TASK GOAL:
For each line below, write it out exactly as it appears.

Saved entries
-------
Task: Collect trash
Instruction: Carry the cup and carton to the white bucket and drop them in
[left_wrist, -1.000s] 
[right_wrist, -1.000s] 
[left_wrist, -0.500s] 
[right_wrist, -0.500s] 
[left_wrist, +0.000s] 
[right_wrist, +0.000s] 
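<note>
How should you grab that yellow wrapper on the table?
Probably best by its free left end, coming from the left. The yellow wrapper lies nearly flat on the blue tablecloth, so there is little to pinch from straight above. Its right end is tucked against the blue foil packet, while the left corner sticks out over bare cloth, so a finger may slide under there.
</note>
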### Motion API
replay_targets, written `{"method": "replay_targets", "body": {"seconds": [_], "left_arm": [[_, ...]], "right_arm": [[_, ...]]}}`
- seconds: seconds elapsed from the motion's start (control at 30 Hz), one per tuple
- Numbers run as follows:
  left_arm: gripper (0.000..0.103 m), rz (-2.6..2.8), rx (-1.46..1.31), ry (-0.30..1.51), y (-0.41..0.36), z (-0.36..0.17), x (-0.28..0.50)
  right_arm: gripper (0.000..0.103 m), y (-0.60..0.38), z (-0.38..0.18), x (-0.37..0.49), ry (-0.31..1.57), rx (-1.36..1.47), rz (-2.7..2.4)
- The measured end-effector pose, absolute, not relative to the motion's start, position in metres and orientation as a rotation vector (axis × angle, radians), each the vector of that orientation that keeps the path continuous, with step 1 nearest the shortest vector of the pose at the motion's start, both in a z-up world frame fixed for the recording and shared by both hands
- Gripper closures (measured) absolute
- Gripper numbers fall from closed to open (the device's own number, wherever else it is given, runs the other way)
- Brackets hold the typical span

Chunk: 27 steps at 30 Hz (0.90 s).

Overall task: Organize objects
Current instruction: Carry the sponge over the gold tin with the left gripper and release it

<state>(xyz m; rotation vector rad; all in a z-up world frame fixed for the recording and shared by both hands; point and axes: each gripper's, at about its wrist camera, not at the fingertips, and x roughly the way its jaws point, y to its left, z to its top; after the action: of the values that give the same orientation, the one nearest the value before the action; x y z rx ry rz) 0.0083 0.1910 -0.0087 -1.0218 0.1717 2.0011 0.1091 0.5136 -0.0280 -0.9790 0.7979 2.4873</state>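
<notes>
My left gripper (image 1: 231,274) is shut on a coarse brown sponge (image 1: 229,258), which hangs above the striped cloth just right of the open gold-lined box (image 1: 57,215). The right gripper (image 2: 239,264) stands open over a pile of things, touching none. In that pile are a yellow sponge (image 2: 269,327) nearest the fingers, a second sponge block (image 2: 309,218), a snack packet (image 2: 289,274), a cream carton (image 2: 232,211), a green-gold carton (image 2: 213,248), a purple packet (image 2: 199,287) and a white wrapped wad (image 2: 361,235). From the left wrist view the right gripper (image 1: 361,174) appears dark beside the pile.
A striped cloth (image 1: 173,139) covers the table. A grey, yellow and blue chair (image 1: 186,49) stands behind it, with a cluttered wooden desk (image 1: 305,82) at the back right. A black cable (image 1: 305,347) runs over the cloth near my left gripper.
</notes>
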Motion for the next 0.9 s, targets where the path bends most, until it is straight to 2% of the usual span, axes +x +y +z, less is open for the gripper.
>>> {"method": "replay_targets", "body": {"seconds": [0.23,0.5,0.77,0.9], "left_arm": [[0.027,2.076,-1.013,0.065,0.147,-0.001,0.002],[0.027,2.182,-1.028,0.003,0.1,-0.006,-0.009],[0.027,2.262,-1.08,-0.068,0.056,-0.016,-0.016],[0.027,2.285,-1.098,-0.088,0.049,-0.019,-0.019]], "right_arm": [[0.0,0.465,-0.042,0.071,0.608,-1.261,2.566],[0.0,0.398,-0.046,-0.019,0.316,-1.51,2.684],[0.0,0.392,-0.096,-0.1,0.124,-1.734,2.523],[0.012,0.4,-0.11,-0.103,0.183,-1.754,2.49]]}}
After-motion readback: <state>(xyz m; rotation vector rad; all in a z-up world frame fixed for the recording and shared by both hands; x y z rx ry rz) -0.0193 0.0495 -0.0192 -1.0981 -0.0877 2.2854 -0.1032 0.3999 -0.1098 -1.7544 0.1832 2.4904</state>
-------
RESULT OF THIS TASK:
Task: Collect trash
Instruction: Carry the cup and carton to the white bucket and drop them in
[left_wrist, -1.000s] 
[right_wrist, -1.000s] 
[left_wrist, -0.500s] 
[right_wrist, -0.500s] 
[left_wrist, +0.000s] 
[right_wrist, +0.000s] 
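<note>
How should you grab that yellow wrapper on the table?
Probably best by its free left end, coming from the left. The yellow wrapper lies nearly flat on the blue tablecloth, so there is little to pinch from straight above. Its right end is tucked against the blue foil packet, while the left corner sticks out over bare cloth, so a finger may slide under there.
</note>
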### Motion API
replay_targets, written `{"method": "replay_targets", "body": {"seconds": [_], "left_arm": [[_, ...]], "right_arm": [[_, ...]]}}`
- seconds: seconds elapsed from the motion's start (control at 30 Hz), one per tuple
- Numbers run as follows:
  left_arm: gripper (0.000..0.103 m), rz (-2.6..2.8), rx (-1.46..1.31), ry (-0.30..1.51), y (-0.41..0.36), z (-0.36..0.17), x (-0.28..0.50)
  right_arm: gripper (0.000..0.103 m), y (-0.60..0.38), z (-0.38..0.18), x (-0.37..0.49), ry (-0.31..1.57), rx (-1.36..1.47), rz (-2.7..2.4)
- The measured end-effector pose, absolute, not relative to the motion's start, position in metres and orientation as a rotation vector (axis × angle, radians), each the vector of that orientation that keeps the path continuous, with step 1 nearest the shortest vector of the pose at the motion's start, both in a z-up world frame fixed for the recording and shared by both hands
- Gripper closures (measured) absolute
- Gripper numbers fall from closed to open (the device's own number, wherever else it is given, runs the other way)
- Brackets hold the typical span

Chunk: 27 steps at 30 Hz (0.90 s).

Overall task: Organize objects
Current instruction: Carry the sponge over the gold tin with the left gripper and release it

<state>(xyz m; rotation vector rad; all in a z-up world frame fixed for the recording and shared by both hands; point and axes: each gripper's, at about its wrist camera, not at the fingertips, and x roughly the way its jaws point, y to its left, z to its top; after the action: of the values that give the same orientation, the one nearest the value before the action; x y z rx ry rz) 0.0083 0.1910 -0.0087 -1.0218 0.1717 2.0011 0.1091 0.5136 -0.0280 -0.9790 0.7979 2.4873</state>
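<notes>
My left gripper (image 1: 231,274) is shut on a coarse brown sponge (image 1: 229,258), which hangs above the striped cloth just right of the open gold-lined box (image 1: 57,215). The right gripper (image 2: 239,264) stands open over a pile of things, touching none. In that pile are a yellow sponge (image 2: 269,327) nearest the fingers, a second sponge block (image 2: 309,218), a snack packet (image 2: 289,274), a cream carton (image 2: 232,211), a green-gold carton (image 2: 213,248), a purple packet (image 2: 199,287) and a white wrapped wad (image 2: 361,235). From the left wrist view the right gripper (image 1: 361,174) appears dark beside the pile.
A striped cloth (image 1: 173,139) covers the table. A grey, yellow and blue chair (image 1: 186,49) stands behind it, with a cluttered wooden desk (image 1: 305,82) at the back right. A black cable (image 1: 305,347) runs over the cloth near my left gripper.
</notes>
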Motion for the next 0.9 s, targets where the path bends most, until it is straight to 2% of the usual span, axes +x +y +z, less is open for the gripper.
>>> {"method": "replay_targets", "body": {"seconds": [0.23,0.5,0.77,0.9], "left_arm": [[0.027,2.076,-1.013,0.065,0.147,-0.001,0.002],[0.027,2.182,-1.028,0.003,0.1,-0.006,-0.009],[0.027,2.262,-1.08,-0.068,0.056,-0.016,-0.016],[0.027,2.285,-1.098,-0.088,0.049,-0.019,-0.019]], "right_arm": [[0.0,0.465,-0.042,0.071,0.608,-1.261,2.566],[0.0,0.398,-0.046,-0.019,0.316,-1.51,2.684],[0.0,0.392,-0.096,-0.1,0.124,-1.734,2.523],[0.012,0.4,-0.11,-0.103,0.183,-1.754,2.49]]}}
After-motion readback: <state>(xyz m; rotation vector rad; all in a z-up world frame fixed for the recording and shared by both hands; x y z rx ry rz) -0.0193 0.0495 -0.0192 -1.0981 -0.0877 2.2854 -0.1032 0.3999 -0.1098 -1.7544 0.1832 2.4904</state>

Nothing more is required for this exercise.